March 5, 2013


The EXR series of Fujifilm FinePix cameras come equipped with the EXR chip, which provides some additional shooting modes to improve image quality. We had reviewed the Fujifilm FinePix F70 EXR last year, and now we have the F80 EXR with us, which has some improvements like increase in megapixel by 2 MP to 12 MP and 720p HD video recording. This compact camera comes with powerful 10x optical zoom and a nice large 3-inch LCD screen. With a wide variety of shooting modes, we think this camera should perform just as well as it is advertised.

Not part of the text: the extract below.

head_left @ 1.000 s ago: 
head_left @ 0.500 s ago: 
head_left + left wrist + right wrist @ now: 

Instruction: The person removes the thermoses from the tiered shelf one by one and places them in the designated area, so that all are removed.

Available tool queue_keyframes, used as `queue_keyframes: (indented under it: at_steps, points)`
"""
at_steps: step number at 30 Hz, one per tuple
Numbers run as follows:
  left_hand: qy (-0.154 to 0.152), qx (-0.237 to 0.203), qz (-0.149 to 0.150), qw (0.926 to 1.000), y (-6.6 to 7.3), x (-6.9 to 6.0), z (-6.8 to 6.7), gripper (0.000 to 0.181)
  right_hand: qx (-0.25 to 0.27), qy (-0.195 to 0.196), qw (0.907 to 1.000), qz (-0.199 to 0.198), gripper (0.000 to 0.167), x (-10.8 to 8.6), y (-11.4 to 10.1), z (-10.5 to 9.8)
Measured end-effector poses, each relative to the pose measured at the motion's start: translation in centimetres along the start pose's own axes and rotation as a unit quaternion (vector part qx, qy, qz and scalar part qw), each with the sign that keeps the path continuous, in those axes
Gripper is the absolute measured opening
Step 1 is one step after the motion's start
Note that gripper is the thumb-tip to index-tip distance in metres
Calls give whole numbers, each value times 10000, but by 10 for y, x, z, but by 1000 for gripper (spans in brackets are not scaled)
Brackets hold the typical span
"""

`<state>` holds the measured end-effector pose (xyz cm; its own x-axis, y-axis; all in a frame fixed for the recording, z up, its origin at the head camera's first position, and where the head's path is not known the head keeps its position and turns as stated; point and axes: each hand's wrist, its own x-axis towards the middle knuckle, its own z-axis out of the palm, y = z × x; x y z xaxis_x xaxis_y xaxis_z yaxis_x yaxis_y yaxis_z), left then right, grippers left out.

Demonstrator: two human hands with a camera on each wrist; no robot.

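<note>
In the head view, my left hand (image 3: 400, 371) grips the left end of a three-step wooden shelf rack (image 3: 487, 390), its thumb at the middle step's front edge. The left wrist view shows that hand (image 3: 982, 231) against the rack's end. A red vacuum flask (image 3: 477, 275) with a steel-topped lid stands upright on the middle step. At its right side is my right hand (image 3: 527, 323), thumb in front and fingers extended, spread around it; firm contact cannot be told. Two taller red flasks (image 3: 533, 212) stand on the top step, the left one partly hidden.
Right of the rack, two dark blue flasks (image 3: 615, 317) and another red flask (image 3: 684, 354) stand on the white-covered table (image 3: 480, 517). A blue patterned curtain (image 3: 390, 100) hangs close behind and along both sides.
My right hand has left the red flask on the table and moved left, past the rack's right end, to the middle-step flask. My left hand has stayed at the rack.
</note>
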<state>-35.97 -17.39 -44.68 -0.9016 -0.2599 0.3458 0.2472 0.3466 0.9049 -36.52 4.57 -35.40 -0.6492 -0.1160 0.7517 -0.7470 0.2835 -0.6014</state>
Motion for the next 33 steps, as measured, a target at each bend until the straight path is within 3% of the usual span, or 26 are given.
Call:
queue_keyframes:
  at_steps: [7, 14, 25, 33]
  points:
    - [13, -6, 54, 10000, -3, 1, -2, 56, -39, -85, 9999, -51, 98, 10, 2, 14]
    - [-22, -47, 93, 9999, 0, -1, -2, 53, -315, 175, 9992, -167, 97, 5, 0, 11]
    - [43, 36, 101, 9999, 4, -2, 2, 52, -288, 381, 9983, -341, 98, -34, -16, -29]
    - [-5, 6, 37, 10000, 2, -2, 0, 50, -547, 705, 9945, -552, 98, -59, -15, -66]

  • Fujifilm FinePix F80 EXR
  • Battery charger with cable
  • USB 2.0 cable
  • User manual

The bundle is fairly sparse to reduce the cost. The battery charger lets you charge the battery separately, while you can also charge it using the USB 2.0 cable.

 Design and build
The Fujifilm FinePix F80 EXR belongs to the EXR class of point-and-shoot, ultra-compact digital cameras. The body is made of full metal with rounded edges and has a luxurious black glossy varnish finish, which makes it seem like plastic. It is kind of chunky and very firm to hold, and seems very rugged. The size is as small as a clenched fist and so the camera naturally feels tiny in your hands. But holding it for long is not a problem, especially because the camera is incredibly lightweight.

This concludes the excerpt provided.